Bradfordsville Christian Church, 101 E. Main Street, Bradfordsville – Now known as the Bradfordsville Performing Arts Center, the church was built in 1896 with a baptistery installed in 1913 and a basement dug out from underneath in 1954 to house classrooms and a kitchen and dining hall.  The two-story, wood-frame Gothic revival church features a bell tower accented by fish scale wood shingles and a pyramidal roof.  The nomination cites the building as “an excellent example of a historic religious facility… that has been adapted to support community activities in rural Marion County.”

Taylor County
All three nominations from Taylor County are two-story, wood-frame homes noted as significant rural examples of Taylor County’s Greek Revival architectural style popular from 1830 to 1850:

Collins Residence, 4639 New Columbia Road, Campbellsville – Constructed in 1851, the Collins Residence is five bays wide and one pile deep, supported by a stone and mortar foundation.  The front of the house is enhanced by a double portico supported by paired, square wood columns and a porch railing with painted wood balusters.  Paired, wood-paneled front doors are surrounded by a decorative leaded glass transom and sidelights.
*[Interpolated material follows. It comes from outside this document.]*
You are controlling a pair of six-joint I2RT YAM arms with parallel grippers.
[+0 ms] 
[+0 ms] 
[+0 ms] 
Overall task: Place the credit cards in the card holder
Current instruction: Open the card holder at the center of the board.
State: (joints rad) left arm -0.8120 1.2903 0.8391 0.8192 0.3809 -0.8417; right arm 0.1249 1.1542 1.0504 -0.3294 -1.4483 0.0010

John Caldwell Home, 105 Colonial Drive, Campbellsville – Constructed by African Americans between 1854 and 1855, the Caldwell Home is five bays wide and two piles deep with a one-and two-story rear addition, supported by a hand-chiseled stone foundation.  The central front entry is enhanced by a double-entry portico supported by square wood columns, and sidelights flank the single, wood-paneled front door.

Emerald Hill, 5025 New Columbia Road, Campbellsville – Constructed in 1860, Emerald Hill is three bays wide and two piles deep.  Stones found on the farm were used to form the foundation.  Exterior features that reflect the vernacular Greek Revival style include a full-height entry portico supported by square wood columns, a low-pitched hip roof and paired wood entry doors with sidelights.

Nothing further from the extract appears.